At last I saw that it was not a matter of Shakti experiences or even of Self-experiences, but of understanding itself as a radical path or premise. This way may be accompanied by various phenomena, but only understanding is the intelligence and constant exercise of truth. The only constant possibility in real life is understanding itself. If we cling to any of our experiences, this becomes separative and leads again to dilemma and the avoidance of relationship. Thus, I saw that one must be willing to abandon everything for understanding, making understanding the radical premise and activity in the process of real enquiry: "Avoiding relationship?" This enquiry is in the form of understanding. It is the enquiry of understanding, which is no-seeking, as opposed to Self-enquiry, which is motivated by seeking.
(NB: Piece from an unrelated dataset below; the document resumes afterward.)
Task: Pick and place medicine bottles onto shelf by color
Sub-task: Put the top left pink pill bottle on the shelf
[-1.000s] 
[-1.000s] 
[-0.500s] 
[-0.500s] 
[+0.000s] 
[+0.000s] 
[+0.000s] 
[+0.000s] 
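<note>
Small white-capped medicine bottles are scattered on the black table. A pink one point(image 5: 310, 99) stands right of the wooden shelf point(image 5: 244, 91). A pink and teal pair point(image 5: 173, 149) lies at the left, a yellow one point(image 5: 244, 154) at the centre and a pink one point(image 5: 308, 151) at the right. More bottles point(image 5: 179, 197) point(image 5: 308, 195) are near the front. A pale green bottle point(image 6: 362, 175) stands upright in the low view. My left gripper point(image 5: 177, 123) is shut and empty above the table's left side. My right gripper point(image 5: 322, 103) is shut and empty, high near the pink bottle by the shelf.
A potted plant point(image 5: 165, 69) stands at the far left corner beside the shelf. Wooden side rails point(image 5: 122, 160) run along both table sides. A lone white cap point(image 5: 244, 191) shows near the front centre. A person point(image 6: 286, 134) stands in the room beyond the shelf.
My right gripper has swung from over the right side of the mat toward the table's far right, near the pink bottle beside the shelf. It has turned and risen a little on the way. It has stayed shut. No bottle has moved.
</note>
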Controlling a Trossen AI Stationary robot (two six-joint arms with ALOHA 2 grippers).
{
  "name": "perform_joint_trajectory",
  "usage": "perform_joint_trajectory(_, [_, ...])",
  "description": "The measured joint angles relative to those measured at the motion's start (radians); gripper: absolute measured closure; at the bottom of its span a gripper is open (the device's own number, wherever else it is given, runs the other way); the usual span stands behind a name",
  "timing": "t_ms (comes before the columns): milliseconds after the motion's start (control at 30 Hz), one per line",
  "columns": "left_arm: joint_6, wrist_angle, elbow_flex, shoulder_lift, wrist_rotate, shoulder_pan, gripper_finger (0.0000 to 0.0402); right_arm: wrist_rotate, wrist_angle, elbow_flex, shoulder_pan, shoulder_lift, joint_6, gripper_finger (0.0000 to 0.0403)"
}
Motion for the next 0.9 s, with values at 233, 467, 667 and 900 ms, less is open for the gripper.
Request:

With these last descriptions of the summary observations I made late in 1970 my autobiography comes to an end. But the major work is yet to be accomplished. It has all been a preparation and a justification for the way of understanding which I must now describe. The lessons that provoke what I must now write are all contained in my life as I have told it. The way itself depends on true hearing, which involves true listening or attention. And true hearing must lead to self-observation, understanding and real enquiry. Thus, in the next chapter I propose to describe the "mechanics" of understanding and its practical exercise as enquiry or meditation. And in the final chapter I hope to include a group of essays and short observations that are parts of the continuous unfolding of consciousness once it is founded in understanding. More than ever, you must now read me for your own sake.